Copy out each line from the start of the material below until the line with "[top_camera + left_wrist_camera", that line included.

##########

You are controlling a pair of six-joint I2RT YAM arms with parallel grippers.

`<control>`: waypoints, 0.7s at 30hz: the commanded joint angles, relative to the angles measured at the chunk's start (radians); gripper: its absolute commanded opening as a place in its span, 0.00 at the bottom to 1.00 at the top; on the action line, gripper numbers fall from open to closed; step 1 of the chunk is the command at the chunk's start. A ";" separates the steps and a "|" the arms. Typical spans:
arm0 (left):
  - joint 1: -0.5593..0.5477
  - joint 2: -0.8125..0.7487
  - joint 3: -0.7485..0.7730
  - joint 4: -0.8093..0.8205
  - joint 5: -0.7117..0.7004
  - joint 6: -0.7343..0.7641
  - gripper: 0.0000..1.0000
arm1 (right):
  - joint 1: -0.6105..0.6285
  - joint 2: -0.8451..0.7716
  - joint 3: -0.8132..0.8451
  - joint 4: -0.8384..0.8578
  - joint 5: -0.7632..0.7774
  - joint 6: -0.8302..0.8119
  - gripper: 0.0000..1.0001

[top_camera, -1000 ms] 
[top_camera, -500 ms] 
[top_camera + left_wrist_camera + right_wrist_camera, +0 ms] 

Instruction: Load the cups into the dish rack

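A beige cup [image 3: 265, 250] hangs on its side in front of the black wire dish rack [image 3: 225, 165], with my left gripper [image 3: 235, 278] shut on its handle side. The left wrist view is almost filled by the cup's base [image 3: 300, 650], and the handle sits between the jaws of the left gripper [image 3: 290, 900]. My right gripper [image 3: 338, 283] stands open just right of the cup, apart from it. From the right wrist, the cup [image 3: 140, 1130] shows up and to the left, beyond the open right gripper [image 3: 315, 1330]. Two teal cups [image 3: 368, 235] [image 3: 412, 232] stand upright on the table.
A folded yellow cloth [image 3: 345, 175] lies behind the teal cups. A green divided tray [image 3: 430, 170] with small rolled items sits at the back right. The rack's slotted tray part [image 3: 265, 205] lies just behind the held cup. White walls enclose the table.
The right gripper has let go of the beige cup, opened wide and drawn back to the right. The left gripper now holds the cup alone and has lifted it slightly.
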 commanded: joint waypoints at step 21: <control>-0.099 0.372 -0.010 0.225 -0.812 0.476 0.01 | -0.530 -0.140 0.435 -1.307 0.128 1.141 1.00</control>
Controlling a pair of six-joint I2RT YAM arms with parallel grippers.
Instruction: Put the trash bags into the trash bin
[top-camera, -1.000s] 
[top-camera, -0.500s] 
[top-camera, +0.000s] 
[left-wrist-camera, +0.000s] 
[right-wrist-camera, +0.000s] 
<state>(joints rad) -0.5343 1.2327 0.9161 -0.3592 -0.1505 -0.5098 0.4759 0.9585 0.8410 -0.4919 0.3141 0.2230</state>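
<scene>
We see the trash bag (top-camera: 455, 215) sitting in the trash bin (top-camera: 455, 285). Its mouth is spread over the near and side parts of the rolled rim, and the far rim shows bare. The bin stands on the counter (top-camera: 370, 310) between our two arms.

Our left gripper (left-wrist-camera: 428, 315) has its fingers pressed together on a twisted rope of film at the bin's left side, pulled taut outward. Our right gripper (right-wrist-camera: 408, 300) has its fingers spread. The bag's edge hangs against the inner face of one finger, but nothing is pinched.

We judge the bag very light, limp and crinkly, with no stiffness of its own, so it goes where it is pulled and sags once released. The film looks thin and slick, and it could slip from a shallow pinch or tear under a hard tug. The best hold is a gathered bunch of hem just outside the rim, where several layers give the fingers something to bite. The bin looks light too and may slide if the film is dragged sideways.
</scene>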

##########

**Solution:**
You are controlling a pair of six-joint I2RT YAM arms with parallel grippers.

`<control>`: waypoints, 0.7s at 30hz: the commanded joint angles, relative to the angles measured at the chunk's start (radians); gripper: its absolute commanded opening as a place in its span, 0.00 at the bottom to 1.00 at the top; on the action line, gripper numbers fall from open to closed; step 1 of the chunk is the command at the chunk's start. A ";" separates the steps and a "|" the arms. Typical spans:
arm0 (left):
  - joint 1: -0.5593..0.5477
  - joint 2: -0.8125..0.7487
  - joint 3: -0.7485..0.7730
  - joint 4: -0.8093..0.8205
  - joint 5: -0.7117..0.7004
  - joint 6: -0.7343..0.7641
  - gripper: 0.0000..1.0000
arm1 (right):
  - joint 1: -0.6105..0.6285
  - joint 2: -0.8451..0.7716
  - joint 3: -0.8132..0.8451
  - joint 4: -0.8384..0.8578
  - joint 5: -0.7632..0.7774
  - joint 6: -0.8302..0.8119
  - gripper: 0.0000..1.0001

[top_camera, -1000 ms] 
[top_camera, -500 ms] 
[top_camera + left_wrist_camera + right_wrist_camera, +0 ms] 

Nothing else is part of this output.